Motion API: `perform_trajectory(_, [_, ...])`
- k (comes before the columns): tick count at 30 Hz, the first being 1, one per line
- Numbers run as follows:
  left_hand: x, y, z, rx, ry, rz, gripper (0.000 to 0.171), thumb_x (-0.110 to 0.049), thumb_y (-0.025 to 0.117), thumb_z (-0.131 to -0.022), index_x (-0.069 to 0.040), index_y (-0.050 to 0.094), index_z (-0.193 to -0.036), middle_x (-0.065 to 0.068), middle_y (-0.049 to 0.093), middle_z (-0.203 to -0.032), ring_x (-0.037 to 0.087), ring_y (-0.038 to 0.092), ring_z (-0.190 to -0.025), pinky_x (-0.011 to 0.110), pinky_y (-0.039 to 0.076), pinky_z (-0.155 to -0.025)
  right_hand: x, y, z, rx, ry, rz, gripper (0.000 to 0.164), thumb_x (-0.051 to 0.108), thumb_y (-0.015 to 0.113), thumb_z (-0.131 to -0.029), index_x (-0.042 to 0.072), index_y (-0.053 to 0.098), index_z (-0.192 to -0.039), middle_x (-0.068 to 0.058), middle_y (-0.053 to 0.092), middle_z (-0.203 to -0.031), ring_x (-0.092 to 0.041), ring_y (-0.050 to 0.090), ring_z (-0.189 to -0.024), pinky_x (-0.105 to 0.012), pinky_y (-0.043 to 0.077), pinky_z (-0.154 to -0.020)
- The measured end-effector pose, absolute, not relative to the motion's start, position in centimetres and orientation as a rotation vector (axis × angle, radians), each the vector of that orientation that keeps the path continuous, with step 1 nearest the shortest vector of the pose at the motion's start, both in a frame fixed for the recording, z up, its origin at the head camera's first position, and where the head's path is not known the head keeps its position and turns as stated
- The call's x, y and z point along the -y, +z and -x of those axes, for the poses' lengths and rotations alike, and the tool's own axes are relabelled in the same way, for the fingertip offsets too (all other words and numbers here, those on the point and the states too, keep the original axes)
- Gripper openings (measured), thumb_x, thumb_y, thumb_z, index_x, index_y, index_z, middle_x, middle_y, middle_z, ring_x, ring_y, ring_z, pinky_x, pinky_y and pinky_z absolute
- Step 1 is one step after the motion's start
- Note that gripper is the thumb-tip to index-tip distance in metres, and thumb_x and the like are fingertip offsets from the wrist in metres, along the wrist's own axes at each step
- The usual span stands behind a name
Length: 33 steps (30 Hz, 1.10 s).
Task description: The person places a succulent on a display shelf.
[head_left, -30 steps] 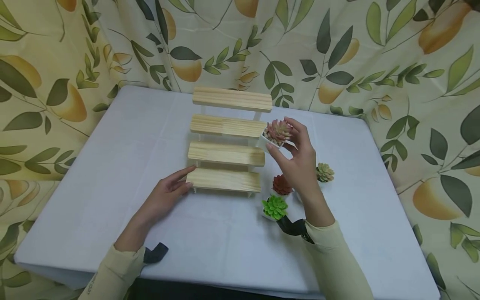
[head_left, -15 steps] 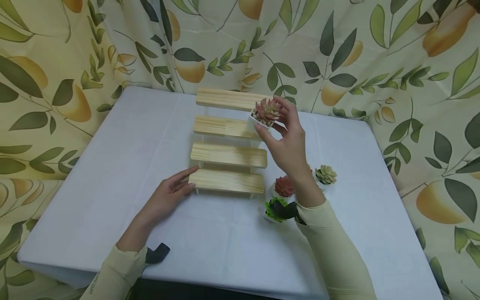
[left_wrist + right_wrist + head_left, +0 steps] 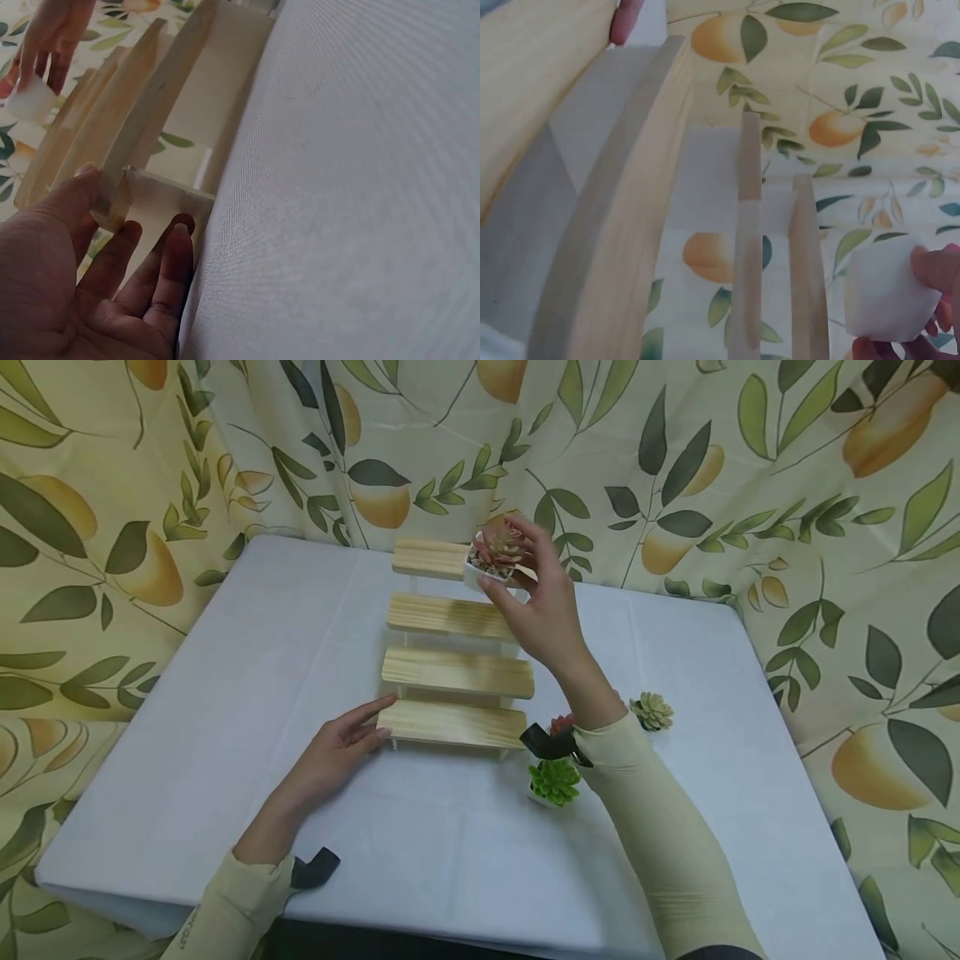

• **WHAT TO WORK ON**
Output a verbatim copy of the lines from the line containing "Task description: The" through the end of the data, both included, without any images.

• **WORKED SOLUTION**
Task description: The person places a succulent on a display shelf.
[head_left, -30 steps] 
[head_left, -15 steps] 
[left_wrist + right_wrist + head_left, +0 steps] 

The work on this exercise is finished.